The analysis selects events with exactly two opposite charged muons and classifies them into categories that are sensitive to signal events produced in VBF and ggF processes. The signal event selection priority is first given to the VBF production by requiring two high transverse momentum jets in opposite detector hemispheres. These events then undergo a multivariate analysis (MVA) where a boosted decision tree (BDT) algorithm is trained on several kinematic variables to enrich the VBF signal in the high region of the BDT output distribution, which is defined to be the VBF signal region and is divided into "loose" and "tight" categories. The events that fall outside the VBF signal region in the BDT distribution, or fail the two-jet requirement, are then optimized for the search in the ggF channel. These events are grouped into different categories based on the transverse momentum (pTμμ) and pseudo rapidity (ημμ) of the μ+μ- system. The signal is searched for in the di-muon invariant mass (mμμ) distributions of the selected events by performing simultaneous fits to the mμμ distributions from all the VBF and ggF categories. The mμμ distribution of the "tight" VBF category is shown in Fig. 6. The extracted signal strength value is μ = -0.1 ± 1.5 and the observed (expected) upper limit at 95% confidence level on the production cross section times branching fraction is 3.0 (3.1) times the SM prediction. When combined with Run 1 search results, the combined signal strength value is μ = -0.1 ± 1.4 and the observed (expected) upper limit on σ×BR is 2.8 (2.9) times the SM prediction. The signal strength and cross section limits are evaluated at mH=125 GeV. The sensitivity of this search is currently limited by the data's statistical uncertainty.





Fig. 6: mμμ distribution of the "tight" VBF category in the H→μ+μ- decay channel.

H τ+τ-

ATLAS and CMS searched for the Higgs boson in the di-tau decay channel in Run 1. Both experiments observed evidence of such decay in their data. ATLAS had an observed significance of 4.5 standard deviations [20] and CMS reported an observed excess of 3.2 standard deviations [21]. Their Run 1 combined results yielded an observed significance of 5.5 standard deviations [7].
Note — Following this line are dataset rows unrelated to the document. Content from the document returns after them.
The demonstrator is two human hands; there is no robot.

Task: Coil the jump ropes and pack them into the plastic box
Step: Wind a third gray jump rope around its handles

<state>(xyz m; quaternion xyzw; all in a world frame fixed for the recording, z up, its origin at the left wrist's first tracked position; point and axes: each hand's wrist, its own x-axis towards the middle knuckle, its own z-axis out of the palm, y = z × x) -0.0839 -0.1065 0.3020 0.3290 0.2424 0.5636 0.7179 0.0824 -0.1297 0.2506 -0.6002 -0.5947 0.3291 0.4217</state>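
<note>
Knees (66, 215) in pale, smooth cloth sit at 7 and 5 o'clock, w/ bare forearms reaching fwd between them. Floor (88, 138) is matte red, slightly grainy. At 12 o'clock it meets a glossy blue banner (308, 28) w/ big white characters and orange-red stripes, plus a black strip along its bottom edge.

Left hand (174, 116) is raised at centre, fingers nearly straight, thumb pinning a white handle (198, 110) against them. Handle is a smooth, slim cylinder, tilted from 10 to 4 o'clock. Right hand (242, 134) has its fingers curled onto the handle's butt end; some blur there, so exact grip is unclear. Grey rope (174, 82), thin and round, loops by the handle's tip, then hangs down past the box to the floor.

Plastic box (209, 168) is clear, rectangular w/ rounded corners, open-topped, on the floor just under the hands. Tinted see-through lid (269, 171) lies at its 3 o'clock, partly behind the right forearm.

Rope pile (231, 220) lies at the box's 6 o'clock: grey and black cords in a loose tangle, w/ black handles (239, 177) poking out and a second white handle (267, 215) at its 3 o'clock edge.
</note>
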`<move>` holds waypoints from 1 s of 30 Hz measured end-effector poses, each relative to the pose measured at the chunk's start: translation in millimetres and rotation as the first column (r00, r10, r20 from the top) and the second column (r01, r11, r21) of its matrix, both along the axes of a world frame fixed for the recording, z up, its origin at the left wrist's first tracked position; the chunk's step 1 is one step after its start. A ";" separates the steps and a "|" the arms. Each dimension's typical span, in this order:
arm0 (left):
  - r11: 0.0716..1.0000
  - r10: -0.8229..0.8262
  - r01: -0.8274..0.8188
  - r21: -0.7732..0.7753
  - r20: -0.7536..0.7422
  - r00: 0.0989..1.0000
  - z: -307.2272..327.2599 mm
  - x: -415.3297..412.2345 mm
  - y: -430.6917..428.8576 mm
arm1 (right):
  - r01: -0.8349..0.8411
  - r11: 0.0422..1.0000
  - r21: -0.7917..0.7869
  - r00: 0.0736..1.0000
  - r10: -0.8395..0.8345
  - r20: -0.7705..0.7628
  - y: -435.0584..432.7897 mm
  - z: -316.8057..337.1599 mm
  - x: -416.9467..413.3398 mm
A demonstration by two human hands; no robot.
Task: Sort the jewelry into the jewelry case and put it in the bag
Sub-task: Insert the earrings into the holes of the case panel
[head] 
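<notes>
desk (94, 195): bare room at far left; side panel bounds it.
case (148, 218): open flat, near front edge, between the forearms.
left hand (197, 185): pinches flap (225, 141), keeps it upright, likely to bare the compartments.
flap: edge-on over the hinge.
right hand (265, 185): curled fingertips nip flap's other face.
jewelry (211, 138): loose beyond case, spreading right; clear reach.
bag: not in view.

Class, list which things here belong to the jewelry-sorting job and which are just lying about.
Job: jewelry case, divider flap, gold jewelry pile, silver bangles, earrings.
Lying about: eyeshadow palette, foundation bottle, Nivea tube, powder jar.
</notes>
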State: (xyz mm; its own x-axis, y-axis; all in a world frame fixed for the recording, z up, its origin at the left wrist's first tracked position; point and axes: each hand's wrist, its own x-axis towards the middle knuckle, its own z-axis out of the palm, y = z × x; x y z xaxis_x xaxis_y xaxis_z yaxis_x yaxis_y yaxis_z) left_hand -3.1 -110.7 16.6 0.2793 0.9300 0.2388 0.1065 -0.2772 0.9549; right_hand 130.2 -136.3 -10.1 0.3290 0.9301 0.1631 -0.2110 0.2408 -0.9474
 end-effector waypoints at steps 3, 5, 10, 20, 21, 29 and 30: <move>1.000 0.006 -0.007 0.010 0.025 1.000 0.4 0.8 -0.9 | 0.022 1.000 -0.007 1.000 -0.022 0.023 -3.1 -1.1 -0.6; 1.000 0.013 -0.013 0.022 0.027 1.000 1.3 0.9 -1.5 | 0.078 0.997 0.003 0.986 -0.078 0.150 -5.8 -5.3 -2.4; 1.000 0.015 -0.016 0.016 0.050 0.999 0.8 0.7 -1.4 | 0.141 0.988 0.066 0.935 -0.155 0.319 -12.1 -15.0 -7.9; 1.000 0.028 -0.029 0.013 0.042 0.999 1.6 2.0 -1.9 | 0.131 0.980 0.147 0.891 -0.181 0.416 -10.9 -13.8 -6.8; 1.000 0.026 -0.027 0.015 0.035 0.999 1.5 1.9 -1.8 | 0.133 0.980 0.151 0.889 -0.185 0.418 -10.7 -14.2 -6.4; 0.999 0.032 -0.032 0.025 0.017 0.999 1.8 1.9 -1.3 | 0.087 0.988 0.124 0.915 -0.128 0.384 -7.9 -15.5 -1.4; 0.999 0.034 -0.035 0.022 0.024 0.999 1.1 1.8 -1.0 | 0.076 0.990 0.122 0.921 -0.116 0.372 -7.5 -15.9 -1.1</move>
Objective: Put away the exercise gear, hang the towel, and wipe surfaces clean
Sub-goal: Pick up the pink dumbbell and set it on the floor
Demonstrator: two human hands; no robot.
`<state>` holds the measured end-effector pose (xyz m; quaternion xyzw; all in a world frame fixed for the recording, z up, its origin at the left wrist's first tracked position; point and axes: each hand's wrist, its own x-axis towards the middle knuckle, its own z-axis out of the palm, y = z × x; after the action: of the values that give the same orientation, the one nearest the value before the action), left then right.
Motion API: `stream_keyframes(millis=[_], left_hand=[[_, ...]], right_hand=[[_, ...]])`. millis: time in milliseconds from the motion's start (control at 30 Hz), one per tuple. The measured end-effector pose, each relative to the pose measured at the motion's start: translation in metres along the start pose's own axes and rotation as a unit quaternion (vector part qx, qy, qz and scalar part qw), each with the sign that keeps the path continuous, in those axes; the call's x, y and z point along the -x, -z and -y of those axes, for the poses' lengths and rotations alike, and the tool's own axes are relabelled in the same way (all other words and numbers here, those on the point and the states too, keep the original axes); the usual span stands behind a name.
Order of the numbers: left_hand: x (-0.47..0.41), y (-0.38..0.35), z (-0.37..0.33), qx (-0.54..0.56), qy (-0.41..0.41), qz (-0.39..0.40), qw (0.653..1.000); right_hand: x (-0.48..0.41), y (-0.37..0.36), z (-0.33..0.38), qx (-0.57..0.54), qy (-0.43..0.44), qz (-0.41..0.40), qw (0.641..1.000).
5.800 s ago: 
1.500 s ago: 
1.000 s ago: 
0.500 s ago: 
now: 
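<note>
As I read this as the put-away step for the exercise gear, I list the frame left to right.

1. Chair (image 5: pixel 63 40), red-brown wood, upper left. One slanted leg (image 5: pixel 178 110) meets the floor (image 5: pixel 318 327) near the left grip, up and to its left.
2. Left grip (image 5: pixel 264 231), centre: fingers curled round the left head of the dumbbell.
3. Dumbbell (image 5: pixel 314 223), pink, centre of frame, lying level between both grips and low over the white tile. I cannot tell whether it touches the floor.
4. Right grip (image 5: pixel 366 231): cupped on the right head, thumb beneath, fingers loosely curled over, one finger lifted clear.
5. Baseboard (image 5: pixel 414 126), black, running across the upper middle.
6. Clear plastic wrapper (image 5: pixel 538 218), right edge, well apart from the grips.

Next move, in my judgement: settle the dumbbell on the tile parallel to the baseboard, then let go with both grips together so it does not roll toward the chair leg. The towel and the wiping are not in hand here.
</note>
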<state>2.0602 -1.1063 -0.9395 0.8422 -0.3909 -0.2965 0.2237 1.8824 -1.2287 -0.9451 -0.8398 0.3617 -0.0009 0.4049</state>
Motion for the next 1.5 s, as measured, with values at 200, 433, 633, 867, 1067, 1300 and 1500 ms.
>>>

This search has been repeated by CMS by analyzing its Run 2 data sample with an integrated luminosity of 35.9 fb-1 [22]. The analysis is optimized for Higgs bosons produced through the VBF and ggF process. The leptonic (l = e, μ) and hadronic (h) tau decay modes are considered in the search and the di-tau ττ final states include τeτμ, τeτh, τμτh and τhτh. The τeτe, τμτμ are excluded due to the large background source from Z→e+e-, μ+μ- production.

The di-tau invariant mass mττ is a powerful discriminating variable to search for the Higgs boson in this decay channel. However, the neutrinos from tau lepton decays carry a large fraction of the tau lepton energy and reduce the discriminating power. An algorithm SVFIT [23], which combines the missing transverse energy with the four-vectors of both selected tau candidates, is used to calculate a more accurate estimate of mττ mass of the Higgs boson.

The selected events are grouped into three categories. The first category "0-jet", which consists of events with no jet with transverse momentum pT>30 GeV, targets the Higgs boson events produced via ggF. The second category "VBF" targets Higgs boson events produced via VBF by requiring selected events to have at least two jets with pT>30 GeV. The last category "boosted" consists of the remaining events that are not selected in the other two categories. The signal events in this category are still dominated by Higgs events produced via ggF.

The main background sources are from Z(ττ)+jets production, W+jets production, tt̄ production and background from jets faking taus.

The selected events in each category are sub-divided into groups, with varying signal sensitivities, based on different regions of a kinematic variable. The choice of the kinematic variable depends on the category and the di-tau decay channel. The Higgs signal is then extracted from the mττ distribution in each of these groups. For example, in the VBF category and for τhτh decay channel, the signal is searched for in the mττ distributions from different bins of mJJ (mass of the two leading jets in the VBF category), as shown in Fig. 7.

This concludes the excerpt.